▶ **Exercise**: Going down the data below, set down exactly the line with "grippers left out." and each line after it through the line with "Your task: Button"; no other lines.

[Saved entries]
───
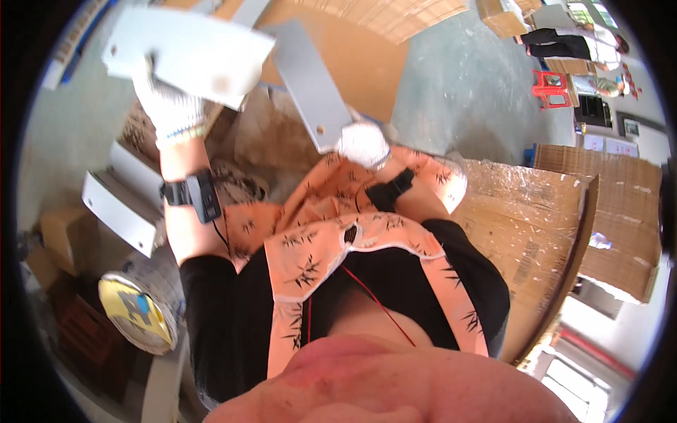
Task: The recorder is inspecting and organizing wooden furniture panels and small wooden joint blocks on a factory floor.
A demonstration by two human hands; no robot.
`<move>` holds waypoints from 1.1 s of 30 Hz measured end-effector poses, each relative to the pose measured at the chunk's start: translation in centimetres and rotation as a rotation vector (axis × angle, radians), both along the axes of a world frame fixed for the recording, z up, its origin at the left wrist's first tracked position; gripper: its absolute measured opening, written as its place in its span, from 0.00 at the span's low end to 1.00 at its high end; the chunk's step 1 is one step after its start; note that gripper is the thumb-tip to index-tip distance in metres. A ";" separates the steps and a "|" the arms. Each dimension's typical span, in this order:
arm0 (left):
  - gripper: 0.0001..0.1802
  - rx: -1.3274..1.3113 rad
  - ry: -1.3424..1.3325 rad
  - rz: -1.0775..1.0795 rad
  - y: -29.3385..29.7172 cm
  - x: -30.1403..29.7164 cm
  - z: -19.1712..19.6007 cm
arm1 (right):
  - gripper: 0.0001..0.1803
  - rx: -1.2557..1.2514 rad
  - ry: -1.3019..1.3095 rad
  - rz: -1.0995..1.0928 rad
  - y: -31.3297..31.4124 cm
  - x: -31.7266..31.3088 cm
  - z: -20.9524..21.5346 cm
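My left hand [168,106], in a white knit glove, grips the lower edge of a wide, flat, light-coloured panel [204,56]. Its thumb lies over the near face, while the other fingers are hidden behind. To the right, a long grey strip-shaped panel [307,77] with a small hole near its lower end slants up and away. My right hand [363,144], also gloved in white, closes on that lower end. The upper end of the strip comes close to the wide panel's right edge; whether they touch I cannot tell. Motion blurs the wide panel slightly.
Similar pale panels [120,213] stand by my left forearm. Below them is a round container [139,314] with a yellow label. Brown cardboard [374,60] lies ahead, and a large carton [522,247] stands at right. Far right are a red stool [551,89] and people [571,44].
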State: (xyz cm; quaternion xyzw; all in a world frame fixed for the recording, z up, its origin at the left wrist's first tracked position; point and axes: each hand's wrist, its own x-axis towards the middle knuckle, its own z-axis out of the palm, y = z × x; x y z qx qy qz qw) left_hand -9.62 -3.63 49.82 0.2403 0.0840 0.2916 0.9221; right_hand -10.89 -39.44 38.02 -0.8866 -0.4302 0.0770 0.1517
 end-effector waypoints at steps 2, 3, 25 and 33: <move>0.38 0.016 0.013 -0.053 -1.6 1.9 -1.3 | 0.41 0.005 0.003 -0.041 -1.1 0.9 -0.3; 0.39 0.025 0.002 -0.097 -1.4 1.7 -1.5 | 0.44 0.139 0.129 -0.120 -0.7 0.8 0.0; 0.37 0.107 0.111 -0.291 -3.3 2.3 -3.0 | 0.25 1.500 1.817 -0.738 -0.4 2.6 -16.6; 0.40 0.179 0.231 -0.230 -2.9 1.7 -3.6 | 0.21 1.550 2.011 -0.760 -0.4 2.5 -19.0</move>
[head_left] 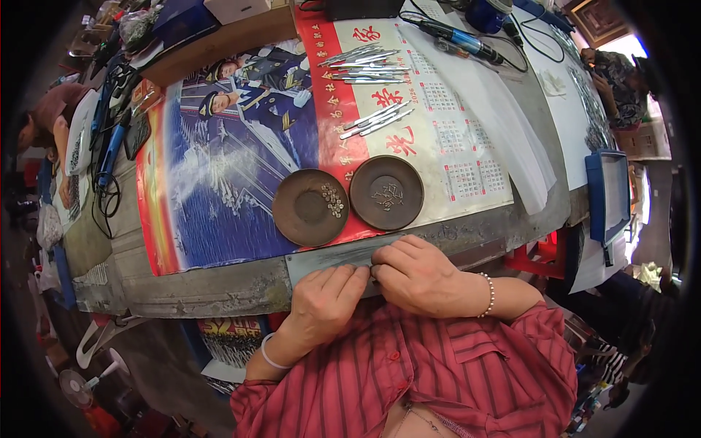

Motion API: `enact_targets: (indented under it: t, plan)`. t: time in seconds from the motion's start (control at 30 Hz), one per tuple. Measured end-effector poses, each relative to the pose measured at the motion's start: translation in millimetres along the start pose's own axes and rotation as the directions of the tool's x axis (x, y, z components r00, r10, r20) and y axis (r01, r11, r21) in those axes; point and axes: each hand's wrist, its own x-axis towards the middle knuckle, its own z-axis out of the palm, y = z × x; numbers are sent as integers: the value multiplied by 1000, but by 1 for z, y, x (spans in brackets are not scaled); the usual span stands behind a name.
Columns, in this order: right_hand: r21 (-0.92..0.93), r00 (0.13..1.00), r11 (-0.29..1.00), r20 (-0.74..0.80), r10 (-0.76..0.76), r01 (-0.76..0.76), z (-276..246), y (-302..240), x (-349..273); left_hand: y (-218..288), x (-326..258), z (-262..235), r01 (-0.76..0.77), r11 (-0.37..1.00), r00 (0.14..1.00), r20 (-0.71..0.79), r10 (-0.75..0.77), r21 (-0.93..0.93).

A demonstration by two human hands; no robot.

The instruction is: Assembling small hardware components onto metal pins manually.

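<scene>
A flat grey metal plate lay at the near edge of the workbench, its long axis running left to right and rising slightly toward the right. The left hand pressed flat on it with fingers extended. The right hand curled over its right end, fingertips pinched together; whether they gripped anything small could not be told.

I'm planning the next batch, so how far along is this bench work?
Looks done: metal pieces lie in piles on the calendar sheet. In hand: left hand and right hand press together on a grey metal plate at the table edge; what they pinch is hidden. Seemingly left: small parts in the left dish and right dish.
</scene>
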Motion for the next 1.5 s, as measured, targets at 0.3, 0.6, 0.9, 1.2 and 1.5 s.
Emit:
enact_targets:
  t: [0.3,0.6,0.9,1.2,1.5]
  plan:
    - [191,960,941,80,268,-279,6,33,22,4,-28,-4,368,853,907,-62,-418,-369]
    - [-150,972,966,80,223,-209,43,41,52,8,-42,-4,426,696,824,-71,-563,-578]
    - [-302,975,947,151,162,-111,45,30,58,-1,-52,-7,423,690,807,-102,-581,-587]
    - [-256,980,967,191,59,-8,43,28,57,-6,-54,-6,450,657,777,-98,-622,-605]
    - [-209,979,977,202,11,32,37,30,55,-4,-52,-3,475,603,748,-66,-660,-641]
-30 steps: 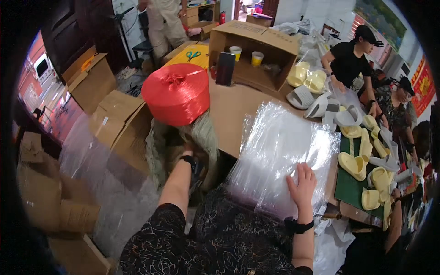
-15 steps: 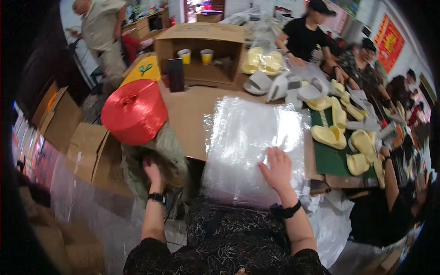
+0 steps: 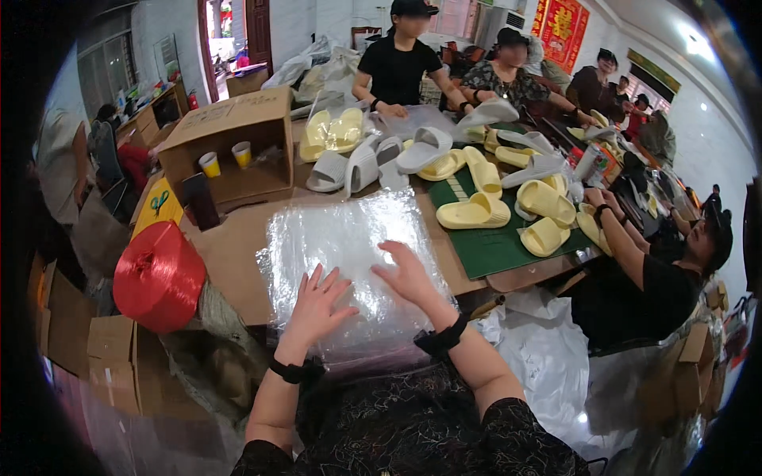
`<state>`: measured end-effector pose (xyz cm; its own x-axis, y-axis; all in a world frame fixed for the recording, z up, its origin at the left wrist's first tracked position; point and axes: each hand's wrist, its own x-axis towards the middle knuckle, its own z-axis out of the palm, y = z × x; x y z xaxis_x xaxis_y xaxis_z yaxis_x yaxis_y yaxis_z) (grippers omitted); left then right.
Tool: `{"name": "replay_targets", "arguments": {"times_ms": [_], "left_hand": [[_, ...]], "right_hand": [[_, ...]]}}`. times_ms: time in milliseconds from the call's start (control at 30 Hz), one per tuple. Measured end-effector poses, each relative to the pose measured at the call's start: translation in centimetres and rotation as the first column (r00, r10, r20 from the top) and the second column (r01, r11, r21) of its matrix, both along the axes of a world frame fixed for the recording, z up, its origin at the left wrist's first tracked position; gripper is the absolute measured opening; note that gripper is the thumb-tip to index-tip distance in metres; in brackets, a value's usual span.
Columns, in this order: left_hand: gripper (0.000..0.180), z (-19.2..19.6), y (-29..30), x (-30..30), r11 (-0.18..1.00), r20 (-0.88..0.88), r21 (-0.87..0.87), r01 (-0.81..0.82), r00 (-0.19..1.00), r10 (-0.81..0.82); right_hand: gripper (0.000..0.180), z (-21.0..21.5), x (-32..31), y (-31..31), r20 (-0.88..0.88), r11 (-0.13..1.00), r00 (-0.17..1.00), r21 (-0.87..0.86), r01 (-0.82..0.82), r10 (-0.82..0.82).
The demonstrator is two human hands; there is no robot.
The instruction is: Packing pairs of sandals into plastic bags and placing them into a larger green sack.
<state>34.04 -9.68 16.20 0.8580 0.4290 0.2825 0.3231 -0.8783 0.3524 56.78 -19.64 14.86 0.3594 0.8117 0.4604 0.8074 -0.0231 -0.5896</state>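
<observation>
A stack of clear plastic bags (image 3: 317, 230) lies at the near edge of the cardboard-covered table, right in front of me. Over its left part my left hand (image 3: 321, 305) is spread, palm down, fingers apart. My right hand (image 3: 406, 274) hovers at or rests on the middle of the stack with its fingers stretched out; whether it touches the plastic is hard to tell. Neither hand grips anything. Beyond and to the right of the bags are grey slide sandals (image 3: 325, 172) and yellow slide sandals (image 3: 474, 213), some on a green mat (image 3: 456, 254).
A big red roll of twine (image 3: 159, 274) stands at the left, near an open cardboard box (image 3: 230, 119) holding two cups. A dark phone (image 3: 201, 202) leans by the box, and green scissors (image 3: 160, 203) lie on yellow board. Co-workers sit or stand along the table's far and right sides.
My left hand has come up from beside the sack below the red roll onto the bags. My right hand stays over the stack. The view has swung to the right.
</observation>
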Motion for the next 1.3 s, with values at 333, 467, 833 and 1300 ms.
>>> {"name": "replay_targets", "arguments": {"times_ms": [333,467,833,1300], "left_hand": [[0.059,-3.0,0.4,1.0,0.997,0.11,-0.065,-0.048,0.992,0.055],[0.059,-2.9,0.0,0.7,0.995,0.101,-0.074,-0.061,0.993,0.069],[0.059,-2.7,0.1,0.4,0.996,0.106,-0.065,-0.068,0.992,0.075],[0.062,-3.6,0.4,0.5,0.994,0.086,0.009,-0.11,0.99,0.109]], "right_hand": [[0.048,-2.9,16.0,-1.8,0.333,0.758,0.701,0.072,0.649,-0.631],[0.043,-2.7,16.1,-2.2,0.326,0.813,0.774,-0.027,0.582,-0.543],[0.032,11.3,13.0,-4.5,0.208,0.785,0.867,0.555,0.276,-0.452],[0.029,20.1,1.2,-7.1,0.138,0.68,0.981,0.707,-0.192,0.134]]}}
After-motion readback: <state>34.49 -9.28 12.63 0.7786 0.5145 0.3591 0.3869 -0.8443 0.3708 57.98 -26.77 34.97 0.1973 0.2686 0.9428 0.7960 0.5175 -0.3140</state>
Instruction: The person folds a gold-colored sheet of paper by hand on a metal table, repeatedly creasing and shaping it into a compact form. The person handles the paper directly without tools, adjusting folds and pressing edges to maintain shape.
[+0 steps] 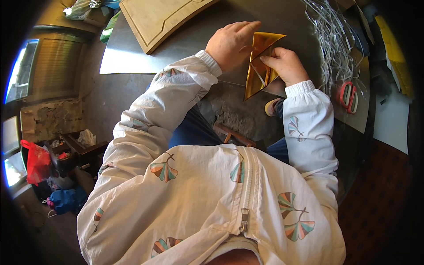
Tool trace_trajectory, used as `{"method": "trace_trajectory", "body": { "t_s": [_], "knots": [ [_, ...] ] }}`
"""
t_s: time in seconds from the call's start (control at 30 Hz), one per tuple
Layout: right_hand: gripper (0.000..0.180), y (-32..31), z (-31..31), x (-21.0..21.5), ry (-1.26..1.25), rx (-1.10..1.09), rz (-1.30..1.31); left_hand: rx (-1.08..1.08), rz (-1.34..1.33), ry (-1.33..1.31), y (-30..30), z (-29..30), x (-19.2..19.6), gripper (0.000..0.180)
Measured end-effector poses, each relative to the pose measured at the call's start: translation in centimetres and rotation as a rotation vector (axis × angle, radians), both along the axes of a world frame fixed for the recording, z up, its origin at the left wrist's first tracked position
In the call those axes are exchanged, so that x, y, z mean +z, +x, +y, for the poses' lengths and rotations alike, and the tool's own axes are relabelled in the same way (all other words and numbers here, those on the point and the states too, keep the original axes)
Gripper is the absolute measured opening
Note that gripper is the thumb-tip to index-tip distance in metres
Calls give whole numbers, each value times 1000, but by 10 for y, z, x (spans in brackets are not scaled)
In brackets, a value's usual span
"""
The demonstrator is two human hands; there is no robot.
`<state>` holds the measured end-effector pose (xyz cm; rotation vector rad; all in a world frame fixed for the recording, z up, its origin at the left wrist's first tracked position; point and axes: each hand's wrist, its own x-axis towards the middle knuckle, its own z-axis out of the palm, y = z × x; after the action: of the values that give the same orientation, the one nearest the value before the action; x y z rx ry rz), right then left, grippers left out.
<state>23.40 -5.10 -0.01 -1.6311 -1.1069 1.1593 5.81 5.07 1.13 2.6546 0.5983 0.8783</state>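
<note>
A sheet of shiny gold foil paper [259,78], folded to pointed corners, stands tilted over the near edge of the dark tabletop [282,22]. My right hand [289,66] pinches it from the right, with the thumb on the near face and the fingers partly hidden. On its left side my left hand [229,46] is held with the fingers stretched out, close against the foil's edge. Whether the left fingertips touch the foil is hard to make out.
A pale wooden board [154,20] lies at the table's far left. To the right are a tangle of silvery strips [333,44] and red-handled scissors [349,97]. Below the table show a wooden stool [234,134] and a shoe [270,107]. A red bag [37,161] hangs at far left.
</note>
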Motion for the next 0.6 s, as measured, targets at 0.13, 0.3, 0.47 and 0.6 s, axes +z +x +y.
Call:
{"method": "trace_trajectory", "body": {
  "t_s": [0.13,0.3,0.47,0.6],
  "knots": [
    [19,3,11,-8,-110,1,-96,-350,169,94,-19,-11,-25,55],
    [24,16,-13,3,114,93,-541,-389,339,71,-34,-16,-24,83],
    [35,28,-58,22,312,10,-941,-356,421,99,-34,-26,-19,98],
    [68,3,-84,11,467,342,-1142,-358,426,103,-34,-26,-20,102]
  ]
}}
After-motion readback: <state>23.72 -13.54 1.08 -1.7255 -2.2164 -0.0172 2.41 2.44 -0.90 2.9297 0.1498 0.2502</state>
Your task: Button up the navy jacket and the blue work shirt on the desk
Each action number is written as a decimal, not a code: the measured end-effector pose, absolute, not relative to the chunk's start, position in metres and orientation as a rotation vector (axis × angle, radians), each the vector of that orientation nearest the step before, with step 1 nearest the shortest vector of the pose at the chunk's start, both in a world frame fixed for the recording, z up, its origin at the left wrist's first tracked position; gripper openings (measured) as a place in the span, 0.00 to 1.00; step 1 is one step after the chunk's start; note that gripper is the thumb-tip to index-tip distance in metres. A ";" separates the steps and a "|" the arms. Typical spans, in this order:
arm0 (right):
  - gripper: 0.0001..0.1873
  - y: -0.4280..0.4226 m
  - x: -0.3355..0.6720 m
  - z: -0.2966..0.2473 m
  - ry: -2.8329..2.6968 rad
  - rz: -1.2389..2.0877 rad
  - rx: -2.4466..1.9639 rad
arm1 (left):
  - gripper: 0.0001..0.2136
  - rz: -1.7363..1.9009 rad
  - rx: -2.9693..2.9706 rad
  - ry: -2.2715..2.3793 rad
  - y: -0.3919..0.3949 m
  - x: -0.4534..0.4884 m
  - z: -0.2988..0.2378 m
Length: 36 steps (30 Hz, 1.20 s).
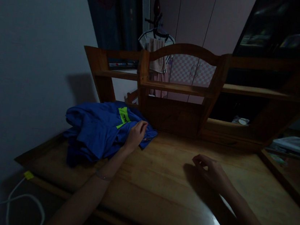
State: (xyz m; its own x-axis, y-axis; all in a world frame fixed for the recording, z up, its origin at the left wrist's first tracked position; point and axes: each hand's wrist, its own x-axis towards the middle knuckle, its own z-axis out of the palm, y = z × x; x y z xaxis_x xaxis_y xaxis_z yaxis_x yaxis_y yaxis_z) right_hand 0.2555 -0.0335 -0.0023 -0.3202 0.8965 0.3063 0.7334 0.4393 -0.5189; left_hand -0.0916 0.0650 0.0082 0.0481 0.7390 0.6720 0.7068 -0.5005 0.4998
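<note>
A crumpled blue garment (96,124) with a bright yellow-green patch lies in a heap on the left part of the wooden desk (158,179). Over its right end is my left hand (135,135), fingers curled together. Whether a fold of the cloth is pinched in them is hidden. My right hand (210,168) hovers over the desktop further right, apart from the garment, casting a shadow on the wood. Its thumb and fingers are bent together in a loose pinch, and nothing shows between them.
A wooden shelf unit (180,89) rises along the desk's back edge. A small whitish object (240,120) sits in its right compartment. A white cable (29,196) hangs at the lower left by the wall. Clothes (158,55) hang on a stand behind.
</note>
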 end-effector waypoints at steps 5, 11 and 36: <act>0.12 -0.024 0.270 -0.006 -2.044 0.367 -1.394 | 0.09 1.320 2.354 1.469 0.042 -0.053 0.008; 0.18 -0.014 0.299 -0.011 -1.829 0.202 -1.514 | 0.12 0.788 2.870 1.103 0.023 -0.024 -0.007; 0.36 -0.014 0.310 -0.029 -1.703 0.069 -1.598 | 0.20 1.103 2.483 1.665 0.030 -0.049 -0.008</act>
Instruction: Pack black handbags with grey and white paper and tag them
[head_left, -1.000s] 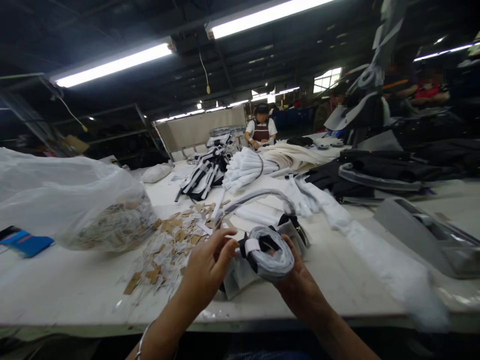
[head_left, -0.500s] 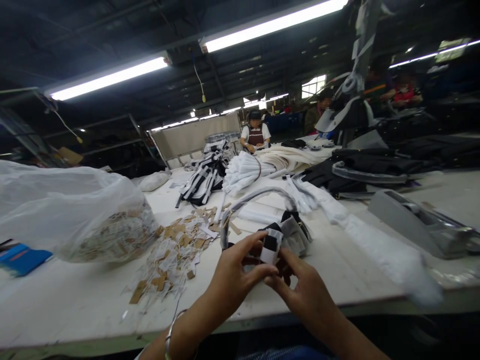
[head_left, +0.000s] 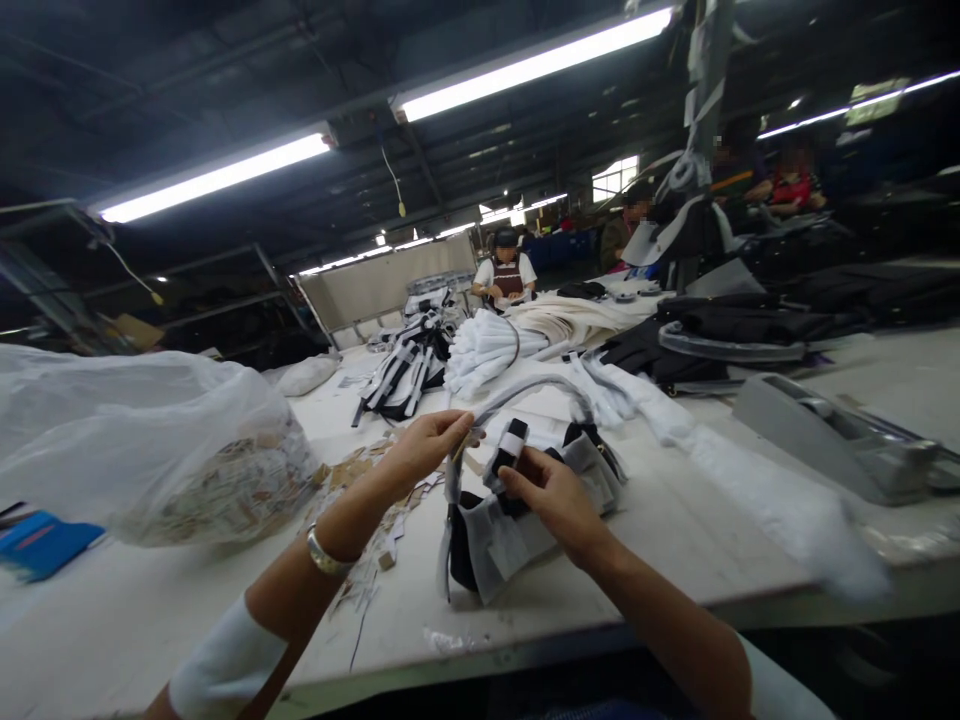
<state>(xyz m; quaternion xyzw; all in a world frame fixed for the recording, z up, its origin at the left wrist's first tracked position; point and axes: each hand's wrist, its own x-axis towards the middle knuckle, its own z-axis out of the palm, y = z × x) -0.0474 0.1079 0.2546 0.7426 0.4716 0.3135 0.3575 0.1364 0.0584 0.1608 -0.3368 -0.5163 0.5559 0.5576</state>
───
▶ **Written response**:
`<state>` holds the measured end-effector pose (xyz cm; rotation vector rad; all in a world frame fixed for the recording, z up, its origin at the left wrist's first tracked position; point and axes: each hand's wrist, its own x-axis towards the middle knuckle, its own z-axis out of the palm, y = z × x; after the action: of the values that give the same orientation, the one nearest the value before the action; x y z rx ry rz), right then left, grippers left out.
<state>23.40 -5.10 -0.01 -1.6311 -1.1069 1.1593 5.81 5.07 1.13 2.6546 0.5983 0.8783</state>
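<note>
A sheet of shiny gold foil paper [259,78], folded to pointed corners, stands tilted over the near edge of the dark tabletop [282,22]. My right hand [289,66] pinches it from the right, with the thumb on the near face and the fingers partly hidden. On its left side my left hand [229,46] is held with the fingers stretched out, close against the foil's edge. Whether the left fingertips touch the foil is hard to make out.
A pale wooden board [154,20] lies at the table's far left. To the right are a tangle of silvery strips [333,44] and red-handled scissors [349,97]. Below the table show a wooden stool [234,134] and a shoe [270,107]. A red bag [37,161] hangs at far left.
</note>
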Motion for the next 0.6 s, as measured, targets at 0.13, 0.3, 0.47 and 0.6 s, axes +z +x +y.
Call:
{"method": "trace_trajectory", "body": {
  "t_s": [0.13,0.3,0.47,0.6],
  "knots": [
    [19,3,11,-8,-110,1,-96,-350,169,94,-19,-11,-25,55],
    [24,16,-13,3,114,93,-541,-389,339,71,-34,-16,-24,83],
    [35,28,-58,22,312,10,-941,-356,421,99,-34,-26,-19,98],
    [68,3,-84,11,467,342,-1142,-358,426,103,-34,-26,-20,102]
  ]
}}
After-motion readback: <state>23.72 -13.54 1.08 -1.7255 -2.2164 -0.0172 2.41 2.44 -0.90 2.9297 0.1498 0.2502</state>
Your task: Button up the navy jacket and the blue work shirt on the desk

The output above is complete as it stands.